#### [EXERCISE REQUIREMENTS]
Beginning with the first line of the data below, reproduce every line unchanged, ending with the line that holds "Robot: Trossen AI".

• • • • •

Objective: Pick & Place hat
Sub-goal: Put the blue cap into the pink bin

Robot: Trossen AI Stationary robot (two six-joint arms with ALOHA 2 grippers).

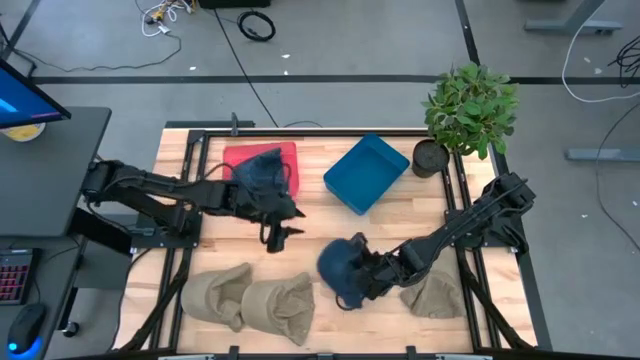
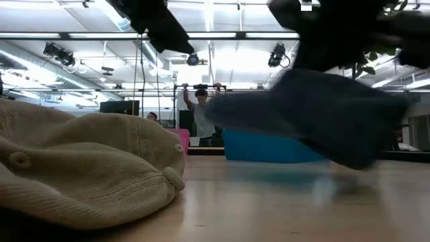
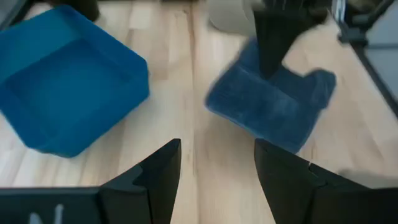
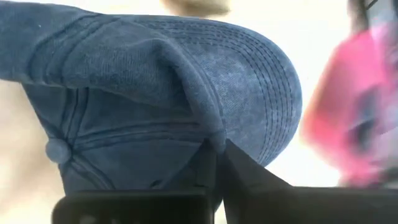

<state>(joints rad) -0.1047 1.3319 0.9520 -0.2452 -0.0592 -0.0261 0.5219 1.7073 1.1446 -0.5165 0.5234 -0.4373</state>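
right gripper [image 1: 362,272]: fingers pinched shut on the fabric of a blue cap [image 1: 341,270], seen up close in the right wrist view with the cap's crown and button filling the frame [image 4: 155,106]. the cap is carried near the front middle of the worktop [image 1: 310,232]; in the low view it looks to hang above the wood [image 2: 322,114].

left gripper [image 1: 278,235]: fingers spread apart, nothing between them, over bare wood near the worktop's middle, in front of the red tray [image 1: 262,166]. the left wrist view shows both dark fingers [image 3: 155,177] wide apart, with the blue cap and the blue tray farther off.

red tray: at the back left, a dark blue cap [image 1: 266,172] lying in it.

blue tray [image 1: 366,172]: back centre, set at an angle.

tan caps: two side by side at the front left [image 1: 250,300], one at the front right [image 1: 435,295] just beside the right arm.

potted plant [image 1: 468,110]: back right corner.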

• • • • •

#### [RESPONSE AREA]
Objective: Pick & Place hat
Sub-goal: Put the blue cap into the pink bin

Robot: Trossen AI Stationary robot (two six-joint arms with ALOHA 2 grippers).

There is no more output to give.